Segalanya kembali berlintasan, bagai pepohonan yang berlari ke belakang saat kereta melaju. Adalah kemudian tentang kita berdua, mimpi, harapan, potongan teka-teki yang sama kita susun hingga membentuk hari esok. Kita melarut dalam kubangan rasa yang indah, tak lagi samar bagai benderangnya Ela Ela. Aku tak mungkin melupa, saat kau bertutur tentang kampungmu yang terasa sepi nyaris mati, saat kau melewati Ramadan yang kesekian tanpa orang-orang terkasihmu, yang telah berpulang lebih dulu ke Pencipta. Sambil menyaksikan pendar cahaya kota dari ketinggian Moya, kuhayati setiap katamu tentang sunyi, kematian, rasa yang tak lagi sama, diri yang bukan lagi diri, kepahitan yang terus terdekap, serta jiwa yang lelah. Aku tak mengerti mengapa rasa harus dihayati sedemikian rupa? Mengapa cinta selalu menjadi raja dan menguasai segenap pertahanan diri kita sedemikian pantasnya?

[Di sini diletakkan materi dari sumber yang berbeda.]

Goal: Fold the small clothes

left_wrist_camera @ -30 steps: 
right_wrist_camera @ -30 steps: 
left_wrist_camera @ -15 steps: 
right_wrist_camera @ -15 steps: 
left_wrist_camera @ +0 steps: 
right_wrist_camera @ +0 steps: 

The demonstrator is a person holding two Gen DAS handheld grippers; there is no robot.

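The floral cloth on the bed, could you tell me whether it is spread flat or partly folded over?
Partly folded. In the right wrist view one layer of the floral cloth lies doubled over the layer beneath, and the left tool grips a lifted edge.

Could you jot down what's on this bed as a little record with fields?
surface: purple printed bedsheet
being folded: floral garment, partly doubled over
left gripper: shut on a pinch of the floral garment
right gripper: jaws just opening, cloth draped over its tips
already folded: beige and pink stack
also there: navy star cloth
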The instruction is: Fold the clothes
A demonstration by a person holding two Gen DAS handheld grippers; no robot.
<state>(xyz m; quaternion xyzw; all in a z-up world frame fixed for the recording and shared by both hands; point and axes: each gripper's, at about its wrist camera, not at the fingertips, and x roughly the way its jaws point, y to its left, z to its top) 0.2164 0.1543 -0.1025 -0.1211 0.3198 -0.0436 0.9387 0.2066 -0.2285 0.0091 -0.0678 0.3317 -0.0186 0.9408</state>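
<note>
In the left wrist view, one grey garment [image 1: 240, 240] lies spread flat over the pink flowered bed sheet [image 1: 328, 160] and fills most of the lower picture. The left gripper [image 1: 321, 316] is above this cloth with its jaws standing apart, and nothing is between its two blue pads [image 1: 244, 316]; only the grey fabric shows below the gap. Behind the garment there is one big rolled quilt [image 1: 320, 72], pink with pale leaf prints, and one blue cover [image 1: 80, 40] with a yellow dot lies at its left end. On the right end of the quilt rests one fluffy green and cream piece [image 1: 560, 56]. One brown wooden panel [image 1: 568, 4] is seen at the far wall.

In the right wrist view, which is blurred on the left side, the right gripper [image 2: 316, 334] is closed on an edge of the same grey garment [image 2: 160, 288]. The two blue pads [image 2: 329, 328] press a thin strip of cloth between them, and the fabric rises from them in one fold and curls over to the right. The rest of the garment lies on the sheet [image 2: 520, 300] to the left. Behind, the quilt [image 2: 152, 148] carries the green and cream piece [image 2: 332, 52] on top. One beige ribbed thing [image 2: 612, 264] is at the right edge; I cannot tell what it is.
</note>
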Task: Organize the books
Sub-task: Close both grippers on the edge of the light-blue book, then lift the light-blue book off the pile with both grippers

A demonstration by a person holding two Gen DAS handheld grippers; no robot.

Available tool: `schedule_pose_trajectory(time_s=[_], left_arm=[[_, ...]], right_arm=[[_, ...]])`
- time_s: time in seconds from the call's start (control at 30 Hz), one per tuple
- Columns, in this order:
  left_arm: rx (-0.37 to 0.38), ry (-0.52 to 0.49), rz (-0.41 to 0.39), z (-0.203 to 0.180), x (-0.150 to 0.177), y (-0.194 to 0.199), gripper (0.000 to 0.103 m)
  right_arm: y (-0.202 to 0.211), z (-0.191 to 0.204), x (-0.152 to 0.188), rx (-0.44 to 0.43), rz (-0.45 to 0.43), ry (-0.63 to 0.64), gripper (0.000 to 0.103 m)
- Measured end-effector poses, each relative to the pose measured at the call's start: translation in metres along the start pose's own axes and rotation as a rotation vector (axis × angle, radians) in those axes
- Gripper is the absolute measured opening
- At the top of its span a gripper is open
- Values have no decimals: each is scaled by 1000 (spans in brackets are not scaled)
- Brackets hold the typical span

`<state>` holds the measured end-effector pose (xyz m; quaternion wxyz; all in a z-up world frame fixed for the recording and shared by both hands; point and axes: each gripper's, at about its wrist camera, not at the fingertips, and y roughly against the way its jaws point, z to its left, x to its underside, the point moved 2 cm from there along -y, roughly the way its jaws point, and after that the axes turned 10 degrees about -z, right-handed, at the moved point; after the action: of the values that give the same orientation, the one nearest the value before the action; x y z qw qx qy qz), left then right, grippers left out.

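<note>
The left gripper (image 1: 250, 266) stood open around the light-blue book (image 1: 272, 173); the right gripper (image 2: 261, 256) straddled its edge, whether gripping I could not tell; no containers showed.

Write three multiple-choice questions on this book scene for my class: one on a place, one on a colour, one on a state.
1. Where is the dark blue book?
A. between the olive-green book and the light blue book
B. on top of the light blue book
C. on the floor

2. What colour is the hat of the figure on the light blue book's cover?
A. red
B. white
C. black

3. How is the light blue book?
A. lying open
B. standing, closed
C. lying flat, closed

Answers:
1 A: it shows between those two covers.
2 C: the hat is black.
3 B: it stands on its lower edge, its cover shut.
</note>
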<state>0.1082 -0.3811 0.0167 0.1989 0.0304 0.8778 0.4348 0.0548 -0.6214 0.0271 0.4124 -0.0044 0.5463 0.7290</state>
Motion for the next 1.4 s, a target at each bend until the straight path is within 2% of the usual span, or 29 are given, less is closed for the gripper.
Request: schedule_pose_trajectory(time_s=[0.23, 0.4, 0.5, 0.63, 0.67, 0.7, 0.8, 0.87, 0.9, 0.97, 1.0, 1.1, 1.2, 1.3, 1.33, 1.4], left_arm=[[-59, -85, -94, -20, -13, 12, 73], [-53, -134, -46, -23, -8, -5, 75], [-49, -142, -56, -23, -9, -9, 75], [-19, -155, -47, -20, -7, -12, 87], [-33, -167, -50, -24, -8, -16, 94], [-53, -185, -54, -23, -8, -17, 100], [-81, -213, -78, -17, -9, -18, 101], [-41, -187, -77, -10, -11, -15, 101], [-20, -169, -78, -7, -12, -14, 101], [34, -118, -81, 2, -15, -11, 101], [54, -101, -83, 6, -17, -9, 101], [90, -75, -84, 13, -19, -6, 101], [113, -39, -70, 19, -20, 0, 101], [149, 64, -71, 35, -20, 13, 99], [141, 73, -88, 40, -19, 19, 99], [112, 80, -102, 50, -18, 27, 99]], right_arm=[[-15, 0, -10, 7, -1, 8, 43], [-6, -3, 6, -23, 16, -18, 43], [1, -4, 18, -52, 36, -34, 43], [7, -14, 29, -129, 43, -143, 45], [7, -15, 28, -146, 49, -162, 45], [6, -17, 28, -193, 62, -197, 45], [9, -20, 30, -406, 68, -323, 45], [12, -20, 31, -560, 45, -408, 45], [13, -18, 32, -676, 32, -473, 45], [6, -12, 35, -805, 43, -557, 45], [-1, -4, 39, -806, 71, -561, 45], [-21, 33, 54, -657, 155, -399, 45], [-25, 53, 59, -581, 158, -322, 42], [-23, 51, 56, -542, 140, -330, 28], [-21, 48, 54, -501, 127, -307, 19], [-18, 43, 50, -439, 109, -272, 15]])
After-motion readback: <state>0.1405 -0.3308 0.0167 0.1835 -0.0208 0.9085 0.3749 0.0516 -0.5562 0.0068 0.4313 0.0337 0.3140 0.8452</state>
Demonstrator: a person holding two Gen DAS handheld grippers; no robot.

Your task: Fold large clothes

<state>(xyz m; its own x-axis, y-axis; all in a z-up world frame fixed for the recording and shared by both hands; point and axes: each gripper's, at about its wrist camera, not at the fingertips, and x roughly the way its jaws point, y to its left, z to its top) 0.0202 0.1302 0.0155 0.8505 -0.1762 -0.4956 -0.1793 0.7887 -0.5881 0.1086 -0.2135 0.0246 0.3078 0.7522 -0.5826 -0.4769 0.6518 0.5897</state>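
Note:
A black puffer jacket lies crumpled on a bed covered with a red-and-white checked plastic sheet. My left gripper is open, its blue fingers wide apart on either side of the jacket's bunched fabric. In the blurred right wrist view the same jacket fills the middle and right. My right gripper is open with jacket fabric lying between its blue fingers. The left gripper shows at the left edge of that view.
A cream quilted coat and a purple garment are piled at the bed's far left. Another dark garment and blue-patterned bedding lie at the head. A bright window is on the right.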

Semua pertanyaan itu baru kutemukan jawabannya setelah tiga kali malam Ela Ela kulalui tanpamu. Aku jadi paham semua rasa yang kau tuturkan dulu, malah aku merasa lebih sanggup menjelaskan segala luka itu dengan lebih hebat darimu. Kau tahu kenapa? Tersebab segala perih itu telah menjadi belukar di dadaku, yang tak bisa ditebas dengan belati setajam apapun. Pergimu pada Sang Pencipta adalah pulangku pada hati yang mati berkali kali.

Kembali kulalui jalan yang sama pada malam Ela Ela, malam seribu bulan di kotaku setelah tiga tahun tanpamu. Kuyakin malam ini cahaya lebih berpijar, karena menurut ibuku ketika Ela Ela dinyalakan, maka itu akan menjadi pemikat bagi sejuta malaikat turun ke bumi, ikut merayakan keajaiban Lailatul Qadar. Bukankah segalanya tak akan seperti yang kita impikan hingga kita menyatu dalam keyakinan itu?  Bebatang pisang itu masih berderet rapih, wangi lelehan damar, api yang meliuk berbagai bentuk, segalanya masih sama. Tapi kuyakin ada yang hilang, walau sekelumit. Sekelumit itu dirimu. Kau tahu apa yang membuatku tetap bertahan dari pergimu? Suara itu...suara para bocah yang memagnet diriku untuk selalu kembali, merawat kehidupan, mencintai malam seribu bulan itu, merindu tampakan langit Lailatul Qadar. Suara itu, adalah rekam ulang segala kenang kita.

"Ela Ela pake jam-jam to, suba joo."

Post a Comment for "Telah Tiga Ela-Ela Kau Pergi"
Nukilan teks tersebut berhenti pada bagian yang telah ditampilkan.